ASSIGNMENT
Scanning the entries below, copy every line that contains the word "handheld".

SOURCE DATA

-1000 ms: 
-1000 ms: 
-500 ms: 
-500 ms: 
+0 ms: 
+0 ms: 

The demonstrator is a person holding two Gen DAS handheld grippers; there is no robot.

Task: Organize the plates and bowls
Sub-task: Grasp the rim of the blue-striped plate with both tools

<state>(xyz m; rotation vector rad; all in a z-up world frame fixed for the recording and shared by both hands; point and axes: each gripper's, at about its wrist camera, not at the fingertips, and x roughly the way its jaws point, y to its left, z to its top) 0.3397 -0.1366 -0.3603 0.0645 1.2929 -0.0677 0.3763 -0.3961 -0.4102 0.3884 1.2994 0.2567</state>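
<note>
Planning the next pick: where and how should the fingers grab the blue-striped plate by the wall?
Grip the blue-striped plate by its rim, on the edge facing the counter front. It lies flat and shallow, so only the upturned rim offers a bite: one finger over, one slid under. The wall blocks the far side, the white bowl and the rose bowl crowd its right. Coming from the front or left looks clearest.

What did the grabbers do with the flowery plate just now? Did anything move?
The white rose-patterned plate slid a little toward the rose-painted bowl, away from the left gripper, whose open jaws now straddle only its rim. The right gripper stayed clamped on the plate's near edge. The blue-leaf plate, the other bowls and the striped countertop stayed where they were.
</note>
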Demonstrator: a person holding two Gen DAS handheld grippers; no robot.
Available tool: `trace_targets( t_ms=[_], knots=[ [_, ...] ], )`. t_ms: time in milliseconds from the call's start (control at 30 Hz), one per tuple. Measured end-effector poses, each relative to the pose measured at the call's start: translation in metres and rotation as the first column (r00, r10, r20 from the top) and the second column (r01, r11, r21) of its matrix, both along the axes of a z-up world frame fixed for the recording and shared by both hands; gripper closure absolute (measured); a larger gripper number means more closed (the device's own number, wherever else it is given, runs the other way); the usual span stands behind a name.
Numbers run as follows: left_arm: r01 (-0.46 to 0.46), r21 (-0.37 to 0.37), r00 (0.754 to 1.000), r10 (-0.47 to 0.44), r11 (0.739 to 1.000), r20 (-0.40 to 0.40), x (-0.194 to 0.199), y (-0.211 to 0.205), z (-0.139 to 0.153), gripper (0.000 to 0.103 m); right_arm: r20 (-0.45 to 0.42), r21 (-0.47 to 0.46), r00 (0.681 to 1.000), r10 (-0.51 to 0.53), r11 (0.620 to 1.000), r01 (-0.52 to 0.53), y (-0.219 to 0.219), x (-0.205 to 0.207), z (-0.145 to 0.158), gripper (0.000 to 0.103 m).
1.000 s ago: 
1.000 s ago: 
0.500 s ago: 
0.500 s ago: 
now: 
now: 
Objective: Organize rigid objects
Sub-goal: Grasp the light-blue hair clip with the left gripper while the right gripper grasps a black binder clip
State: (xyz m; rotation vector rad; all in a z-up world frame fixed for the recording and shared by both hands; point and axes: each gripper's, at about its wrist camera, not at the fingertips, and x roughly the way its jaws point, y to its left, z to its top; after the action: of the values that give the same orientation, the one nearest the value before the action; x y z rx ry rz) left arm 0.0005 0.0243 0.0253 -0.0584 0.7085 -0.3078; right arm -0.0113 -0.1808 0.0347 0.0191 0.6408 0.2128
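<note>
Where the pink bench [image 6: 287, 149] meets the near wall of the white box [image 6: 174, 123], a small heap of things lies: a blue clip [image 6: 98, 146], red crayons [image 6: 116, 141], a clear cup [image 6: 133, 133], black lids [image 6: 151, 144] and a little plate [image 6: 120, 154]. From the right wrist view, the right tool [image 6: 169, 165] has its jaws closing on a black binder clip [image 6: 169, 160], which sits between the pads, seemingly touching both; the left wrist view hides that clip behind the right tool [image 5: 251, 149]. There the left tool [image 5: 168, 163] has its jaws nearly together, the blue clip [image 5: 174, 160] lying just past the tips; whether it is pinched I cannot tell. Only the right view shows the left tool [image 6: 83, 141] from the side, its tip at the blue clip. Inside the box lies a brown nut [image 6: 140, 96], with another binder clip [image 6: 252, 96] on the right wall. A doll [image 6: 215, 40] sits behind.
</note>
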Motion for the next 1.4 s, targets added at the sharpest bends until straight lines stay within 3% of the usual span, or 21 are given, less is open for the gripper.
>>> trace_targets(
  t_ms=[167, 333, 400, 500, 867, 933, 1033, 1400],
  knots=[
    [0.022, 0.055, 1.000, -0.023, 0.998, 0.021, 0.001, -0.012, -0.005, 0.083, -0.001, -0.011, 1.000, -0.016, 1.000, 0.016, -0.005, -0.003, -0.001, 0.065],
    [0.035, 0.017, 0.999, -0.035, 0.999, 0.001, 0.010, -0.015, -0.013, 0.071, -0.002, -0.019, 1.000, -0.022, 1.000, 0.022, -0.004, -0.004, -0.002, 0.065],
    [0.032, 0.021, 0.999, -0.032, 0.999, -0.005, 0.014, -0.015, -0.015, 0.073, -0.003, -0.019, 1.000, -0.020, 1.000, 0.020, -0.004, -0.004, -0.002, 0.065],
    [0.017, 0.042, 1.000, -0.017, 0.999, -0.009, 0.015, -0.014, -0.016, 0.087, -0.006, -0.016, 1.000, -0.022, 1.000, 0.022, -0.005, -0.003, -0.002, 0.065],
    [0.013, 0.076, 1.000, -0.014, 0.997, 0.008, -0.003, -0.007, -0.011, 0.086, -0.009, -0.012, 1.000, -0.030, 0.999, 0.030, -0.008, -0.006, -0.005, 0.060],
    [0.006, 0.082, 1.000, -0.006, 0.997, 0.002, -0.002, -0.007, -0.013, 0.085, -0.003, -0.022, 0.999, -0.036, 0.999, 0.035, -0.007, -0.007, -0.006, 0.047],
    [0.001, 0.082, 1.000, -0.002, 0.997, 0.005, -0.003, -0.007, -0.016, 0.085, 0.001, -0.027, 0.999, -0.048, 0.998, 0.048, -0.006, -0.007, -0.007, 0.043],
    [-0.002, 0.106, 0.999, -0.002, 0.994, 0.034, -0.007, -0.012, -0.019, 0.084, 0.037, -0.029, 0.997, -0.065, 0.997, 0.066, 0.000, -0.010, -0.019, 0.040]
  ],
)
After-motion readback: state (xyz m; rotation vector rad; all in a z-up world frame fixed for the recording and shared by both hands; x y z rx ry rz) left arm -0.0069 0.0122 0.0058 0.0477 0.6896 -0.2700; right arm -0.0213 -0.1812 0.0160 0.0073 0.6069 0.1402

RESULT FOR THIS TASK
The demonstrator is a person holding two Gen DAS handheld grippers; there is no robot.
Demonstrator: a person holding two Gen DAS handheld grippers; no robot.

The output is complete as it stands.